The festival also hosts the SMF Jazz Academy, which provides jazz education to middle-school area and high-school students. I didn’t see any of that program, but I did see about eight or so West Point cadets in the audience at every jazz show. Dressed and fit as they were, they sort of stuck out among the older baby-boomer crowd. Coming ostensibly for the Jazz Academy, they were rapt listeners for Bridgewater, McBride and company, as attentive an audience as you’ll ever see. I don’t think they were under orders to listen intently; you can’t fake enjoying music. Turns out that they’re part of a Cadet Jazz Forum run by saxophonist and West Point Band member Geoff Vidal, who often takes them from the military academy up the river down to Manhattan for jazz shows at clubs there. I’m happy that Geoff—who studied with Joel Frahm, among others—is arming these future soldiers with an appreciation of jazz, something that historically has proven to be an international force for peace.
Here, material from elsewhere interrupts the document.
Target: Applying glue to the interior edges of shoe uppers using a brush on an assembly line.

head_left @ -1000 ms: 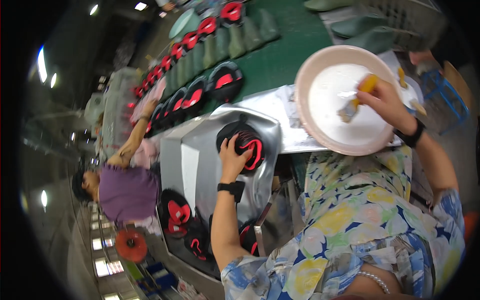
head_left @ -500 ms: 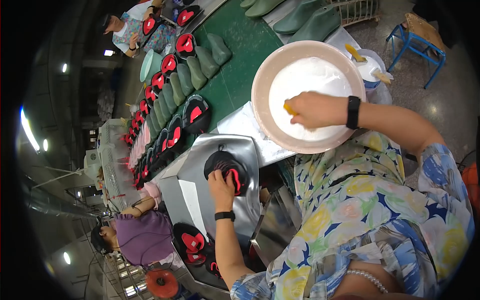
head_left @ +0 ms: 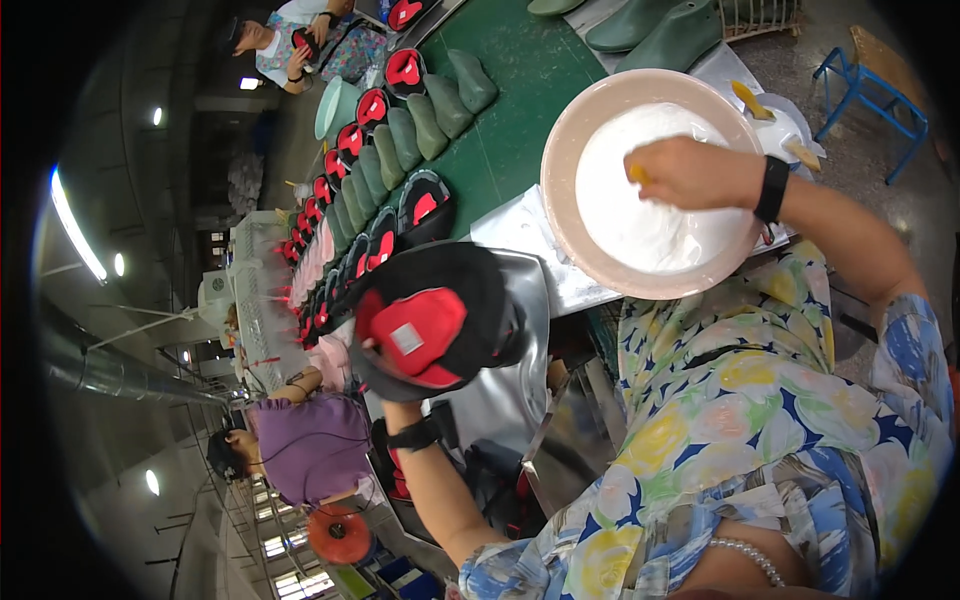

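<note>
The left hand grips a black-and-red shoe upper by its edge at nine o'clock, lifted above the metal bench. It looks light, floppy, best held by the rim. The right hand, fingers closed, pinches a brush in the glue bowl at one o'clock.

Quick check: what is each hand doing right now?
Left hand: closed on the black-and-red shoe upper.
Right hand: closed on a yellow-handled brush over the bowl.
</note>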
In addition to all the great classical and roots music artists presented at the festival, including like Mavis Staples and Béla Fleck, the second weekend’s jazz performances featured the Emmet Cohen Trio, the Vijay Iyer Trio with Linda May Han Oh and Jeremy Dutton, and Samara Joy with the Pasquale Grasso Trio. All of the jazz shows I saw during that first weekend were in either of two theaters—the Lucas and the Trustees—both beautifully renovated old halls with a capacity of around 1,000. Unfortunately, the three shows I saw were never filled to that capacity and in some cases appeared to be only about a third full. Whether this was because of lingering pandemic fear, high ticket prices, or conflict with other shows (for example, the Saturday-night Ray Brown tribute performance was up against a Bruce Hornsby concert a block away), it was disconcerting given the level of talent on hand. Regardless, the production was flawless for all three shows, something that can’t always be said of festivals with multiple venues throughout a city. All in all, the Savannah Music Festival is a first-class event that showcases both great American music and a city with natural beauty and a rich cultural heritage. I can’t think of a better place to be in the early spring. I’ll be back in 2023.